- Collected data

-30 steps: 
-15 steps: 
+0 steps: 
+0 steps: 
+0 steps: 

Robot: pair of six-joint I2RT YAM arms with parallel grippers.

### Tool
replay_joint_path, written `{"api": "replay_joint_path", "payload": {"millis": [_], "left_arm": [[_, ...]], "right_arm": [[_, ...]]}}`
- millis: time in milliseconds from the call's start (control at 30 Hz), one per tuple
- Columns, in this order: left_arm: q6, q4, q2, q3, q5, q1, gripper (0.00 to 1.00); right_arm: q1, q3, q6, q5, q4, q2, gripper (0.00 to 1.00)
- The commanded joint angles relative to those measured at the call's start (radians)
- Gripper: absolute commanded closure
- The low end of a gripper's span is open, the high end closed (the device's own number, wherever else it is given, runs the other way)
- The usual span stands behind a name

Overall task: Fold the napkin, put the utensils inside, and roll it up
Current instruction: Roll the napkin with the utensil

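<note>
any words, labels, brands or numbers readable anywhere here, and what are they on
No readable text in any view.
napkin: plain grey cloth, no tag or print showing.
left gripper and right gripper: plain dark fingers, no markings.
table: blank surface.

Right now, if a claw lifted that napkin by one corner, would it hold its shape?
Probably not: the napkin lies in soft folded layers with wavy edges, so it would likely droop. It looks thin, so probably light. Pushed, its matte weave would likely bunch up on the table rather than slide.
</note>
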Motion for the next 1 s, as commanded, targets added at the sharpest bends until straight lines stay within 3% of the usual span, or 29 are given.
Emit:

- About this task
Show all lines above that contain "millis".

- Solution for this task
replay_joint_path, written `{"api": "replay_joint_path", "payload": {"millis": [_], "left_arm": [[_, ...]], "right_arm": [[_, ...]]}}`
- millis: time in milliseconds from the call's start (control at 30 Hz), one per tuple

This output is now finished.